• How to complete this task: Please quote only the lines that start at the one with "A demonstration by" and go on to the last line of the data, both ends kept.

• Available data:
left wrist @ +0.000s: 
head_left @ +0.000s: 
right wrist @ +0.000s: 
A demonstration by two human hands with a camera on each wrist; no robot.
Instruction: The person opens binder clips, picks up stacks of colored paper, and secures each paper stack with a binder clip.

• The answer:
A demonstration by two human hands with a camera on each wrist; no robot.
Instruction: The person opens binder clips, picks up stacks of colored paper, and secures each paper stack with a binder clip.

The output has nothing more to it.